++++ Stored data
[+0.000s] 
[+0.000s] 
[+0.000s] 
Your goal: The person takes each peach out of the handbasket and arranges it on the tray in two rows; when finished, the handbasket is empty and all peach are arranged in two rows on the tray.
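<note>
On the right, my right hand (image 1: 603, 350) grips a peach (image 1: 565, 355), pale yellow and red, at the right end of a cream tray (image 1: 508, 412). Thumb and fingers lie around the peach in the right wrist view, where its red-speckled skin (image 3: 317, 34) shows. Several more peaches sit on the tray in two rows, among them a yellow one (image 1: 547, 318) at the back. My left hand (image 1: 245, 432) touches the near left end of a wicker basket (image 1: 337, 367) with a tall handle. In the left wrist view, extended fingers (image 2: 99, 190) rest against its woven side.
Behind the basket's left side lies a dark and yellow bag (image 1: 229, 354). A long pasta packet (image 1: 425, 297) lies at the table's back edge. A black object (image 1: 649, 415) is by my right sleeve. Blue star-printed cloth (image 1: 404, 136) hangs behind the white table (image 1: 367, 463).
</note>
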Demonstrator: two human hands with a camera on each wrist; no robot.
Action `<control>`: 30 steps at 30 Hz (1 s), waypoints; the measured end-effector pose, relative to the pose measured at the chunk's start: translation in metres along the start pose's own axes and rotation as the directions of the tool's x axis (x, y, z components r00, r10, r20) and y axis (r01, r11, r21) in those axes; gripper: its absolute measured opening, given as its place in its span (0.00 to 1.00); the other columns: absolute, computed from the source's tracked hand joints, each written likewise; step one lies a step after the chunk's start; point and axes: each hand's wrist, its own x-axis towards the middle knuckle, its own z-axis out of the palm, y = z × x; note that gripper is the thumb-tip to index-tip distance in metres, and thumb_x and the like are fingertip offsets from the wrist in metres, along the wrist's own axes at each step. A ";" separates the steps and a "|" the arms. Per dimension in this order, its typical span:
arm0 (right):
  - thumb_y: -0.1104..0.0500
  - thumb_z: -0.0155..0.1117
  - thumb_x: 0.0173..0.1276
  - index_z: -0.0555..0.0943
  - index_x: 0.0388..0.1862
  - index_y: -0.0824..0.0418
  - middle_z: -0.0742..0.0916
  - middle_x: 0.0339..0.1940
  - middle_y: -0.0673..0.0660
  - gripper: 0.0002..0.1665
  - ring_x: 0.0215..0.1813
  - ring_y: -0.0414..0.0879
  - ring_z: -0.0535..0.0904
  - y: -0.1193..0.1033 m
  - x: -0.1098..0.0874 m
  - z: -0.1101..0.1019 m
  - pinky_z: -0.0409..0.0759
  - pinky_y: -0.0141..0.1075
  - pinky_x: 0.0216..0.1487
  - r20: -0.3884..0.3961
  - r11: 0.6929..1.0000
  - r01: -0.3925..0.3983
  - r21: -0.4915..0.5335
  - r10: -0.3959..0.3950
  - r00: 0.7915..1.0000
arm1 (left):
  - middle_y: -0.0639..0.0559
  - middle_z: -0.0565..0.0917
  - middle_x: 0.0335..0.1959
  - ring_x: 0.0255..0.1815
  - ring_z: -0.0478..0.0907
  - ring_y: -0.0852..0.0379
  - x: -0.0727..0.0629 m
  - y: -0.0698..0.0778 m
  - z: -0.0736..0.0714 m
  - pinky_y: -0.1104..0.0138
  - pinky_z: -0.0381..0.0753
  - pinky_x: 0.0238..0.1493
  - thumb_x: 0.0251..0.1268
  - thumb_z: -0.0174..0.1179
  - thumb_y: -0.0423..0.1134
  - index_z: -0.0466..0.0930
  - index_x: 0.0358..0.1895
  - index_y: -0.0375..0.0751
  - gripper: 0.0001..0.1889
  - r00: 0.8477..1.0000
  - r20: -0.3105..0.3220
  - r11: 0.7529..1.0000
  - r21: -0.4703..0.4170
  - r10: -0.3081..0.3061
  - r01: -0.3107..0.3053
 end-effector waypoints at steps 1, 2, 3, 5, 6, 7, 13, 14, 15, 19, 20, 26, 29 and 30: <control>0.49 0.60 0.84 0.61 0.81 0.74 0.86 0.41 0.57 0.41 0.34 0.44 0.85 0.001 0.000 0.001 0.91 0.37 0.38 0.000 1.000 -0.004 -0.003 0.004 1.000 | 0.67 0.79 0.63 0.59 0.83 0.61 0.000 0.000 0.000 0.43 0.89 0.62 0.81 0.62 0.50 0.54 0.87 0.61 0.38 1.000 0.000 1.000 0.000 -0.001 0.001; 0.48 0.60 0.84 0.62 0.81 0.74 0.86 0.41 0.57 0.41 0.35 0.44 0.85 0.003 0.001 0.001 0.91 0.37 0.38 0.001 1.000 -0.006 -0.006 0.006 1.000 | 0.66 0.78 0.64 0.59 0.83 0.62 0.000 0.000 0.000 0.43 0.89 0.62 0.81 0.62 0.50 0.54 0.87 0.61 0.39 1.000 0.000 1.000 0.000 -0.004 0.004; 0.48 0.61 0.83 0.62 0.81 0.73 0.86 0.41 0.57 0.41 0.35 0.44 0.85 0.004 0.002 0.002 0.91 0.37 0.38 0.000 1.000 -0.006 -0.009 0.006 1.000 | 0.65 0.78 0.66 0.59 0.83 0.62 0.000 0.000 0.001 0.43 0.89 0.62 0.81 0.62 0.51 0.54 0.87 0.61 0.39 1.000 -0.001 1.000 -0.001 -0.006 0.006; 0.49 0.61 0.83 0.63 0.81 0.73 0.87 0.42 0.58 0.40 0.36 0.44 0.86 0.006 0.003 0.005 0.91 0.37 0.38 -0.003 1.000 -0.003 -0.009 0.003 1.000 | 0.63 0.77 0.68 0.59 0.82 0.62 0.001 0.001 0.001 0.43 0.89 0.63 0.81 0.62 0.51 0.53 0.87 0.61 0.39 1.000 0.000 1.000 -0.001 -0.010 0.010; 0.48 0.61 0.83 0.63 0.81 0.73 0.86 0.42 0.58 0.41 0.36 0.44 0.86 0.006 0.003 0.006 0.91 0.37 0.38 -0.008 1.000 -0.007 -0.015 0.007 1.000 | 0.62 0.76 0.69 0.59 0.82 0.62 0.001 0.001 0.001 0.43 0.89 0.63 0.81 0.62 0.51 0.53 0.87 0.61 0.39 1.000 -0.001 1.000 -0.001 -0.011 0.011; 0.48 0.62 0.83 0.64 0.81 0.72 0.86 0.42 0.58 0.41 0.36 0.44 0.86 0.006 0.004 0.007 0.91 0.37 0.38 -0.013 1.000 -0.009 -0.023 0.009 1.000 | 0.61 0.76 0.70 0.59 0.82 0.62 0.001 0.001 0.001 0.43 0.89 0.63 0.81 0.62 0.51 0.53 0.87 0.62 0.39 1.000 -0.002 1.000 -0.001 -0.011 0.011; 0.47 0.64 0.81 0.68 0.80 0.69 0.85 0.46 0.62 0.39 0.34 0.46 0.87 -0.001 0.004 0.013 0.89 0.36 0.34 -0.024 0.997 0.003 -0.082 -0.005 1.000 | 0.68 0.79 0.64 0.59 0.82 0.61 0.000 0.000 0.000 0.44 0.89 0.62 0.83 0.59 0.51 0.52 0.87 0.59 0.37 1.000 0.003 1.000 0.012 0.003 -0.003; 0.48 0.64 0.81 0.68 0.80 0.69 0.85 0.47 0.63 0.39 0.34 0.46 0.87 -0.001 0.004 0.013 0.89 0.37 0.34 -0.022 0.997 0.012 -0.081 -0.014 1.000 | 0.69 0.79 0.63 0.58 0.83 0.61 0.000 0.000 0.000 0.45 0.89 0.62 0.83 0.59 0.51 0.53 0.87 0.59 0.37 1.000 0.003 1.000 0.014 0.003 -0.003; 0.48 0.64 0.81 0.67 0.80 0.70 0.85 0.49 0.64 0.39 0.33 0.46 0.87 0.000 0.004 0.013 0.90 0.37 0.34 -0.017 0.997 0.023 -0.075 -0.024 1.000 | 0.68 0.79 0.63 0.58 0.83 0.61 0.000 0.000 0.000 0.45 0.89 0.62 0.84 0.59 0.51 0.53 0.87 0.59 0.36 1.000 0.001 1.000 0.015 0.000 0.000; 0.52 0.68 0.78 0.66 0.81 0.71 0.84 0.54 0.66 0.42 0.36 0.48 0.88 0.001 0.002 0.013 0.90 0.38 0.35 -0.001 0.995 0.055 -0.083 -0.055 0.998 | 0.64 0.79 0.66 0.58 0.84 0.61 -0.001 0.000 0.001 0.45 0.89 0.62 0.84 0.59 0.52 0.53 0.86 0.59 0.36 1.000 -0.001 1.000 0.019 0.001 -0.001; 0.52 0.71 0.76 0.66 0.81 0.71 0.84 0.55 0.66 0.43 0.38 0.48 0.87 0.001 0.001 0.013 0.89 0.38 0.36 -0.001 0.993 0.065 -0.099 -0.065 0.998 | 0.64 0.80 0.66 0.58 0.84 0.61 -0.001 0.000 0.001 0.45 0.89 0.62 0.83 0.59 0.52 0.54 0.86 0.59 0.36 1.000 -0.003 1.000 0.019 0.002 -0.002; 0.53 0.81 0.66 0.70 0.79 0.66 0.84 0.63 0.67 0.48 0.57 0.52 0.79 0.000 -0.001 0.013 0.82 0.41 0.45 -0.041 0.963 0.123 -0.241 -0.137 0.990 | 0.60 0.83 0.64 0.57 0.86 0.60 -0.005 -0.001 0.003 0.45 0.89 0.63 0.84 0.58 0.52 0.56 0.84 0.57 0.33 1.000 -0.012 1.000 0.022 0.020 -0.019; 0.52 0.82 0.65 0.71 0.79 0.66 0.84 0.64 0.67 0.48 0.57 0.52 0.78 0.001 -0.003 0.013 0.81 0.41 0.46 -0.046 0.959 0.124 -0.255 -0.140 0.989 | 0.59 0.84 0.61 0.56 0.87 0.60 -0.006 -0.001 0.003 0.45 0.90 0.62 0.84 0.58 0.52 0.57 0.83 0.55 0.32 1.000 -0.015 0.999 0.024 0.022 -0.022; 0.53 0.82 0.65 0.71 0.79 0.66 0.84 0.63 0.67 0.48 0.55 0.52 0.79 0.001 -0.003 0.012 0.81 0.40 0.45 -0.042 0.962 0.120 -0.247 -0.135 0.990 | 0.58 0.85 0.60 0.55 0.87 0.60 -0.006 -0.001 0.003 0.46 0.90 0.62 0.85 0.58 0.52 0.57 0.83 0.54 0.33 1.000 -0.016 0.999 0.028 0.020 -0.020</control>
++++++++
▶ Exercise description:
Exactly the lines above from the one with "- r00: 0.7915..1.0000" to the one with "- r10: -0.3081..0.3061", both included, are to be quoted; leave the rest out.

▶ Response to this task:
  - r00: 0.7915..1.0000
arm1 (left):
  - middle_y: -0.0639..0.0559
  - middle_z: -0.0565..0.0917
  - middle_x: 0.0335..0.1959
  - ring_x: 0.0255..0.1815
  - ring_z: -0.0478..0.0907
  - ring_y: -0.0852..0.0379
  - x: -0.0727..0.0629 m
  - y: -0.0698..0.0778 m
  - z: -0.0736..0.0714 m
  - pinky_y: -0.1104..0.0138
  - pinky_z: -0.0381..0.0753
  - pinky_x: 0.0238..0.1493
  - thumb_x: 0.0251..0.1268
  - thumb_z: -0.0174..0.1179
  - thumb_y: -0.0423..0.1134
  - index_z: -0.0466..0.0930
  - index_x: 0.0358..0.1895
  - index_y: -0.0375..0.0751
  - gripper: 0.0001..0.1889
  - r00: 0.8477..1.0000
  - r20: -0.3105..0.3220
  - r11: 0.7529..1.0000
  - r21: -0.4703..0.4170
  - r10: -0.3081..0.3061

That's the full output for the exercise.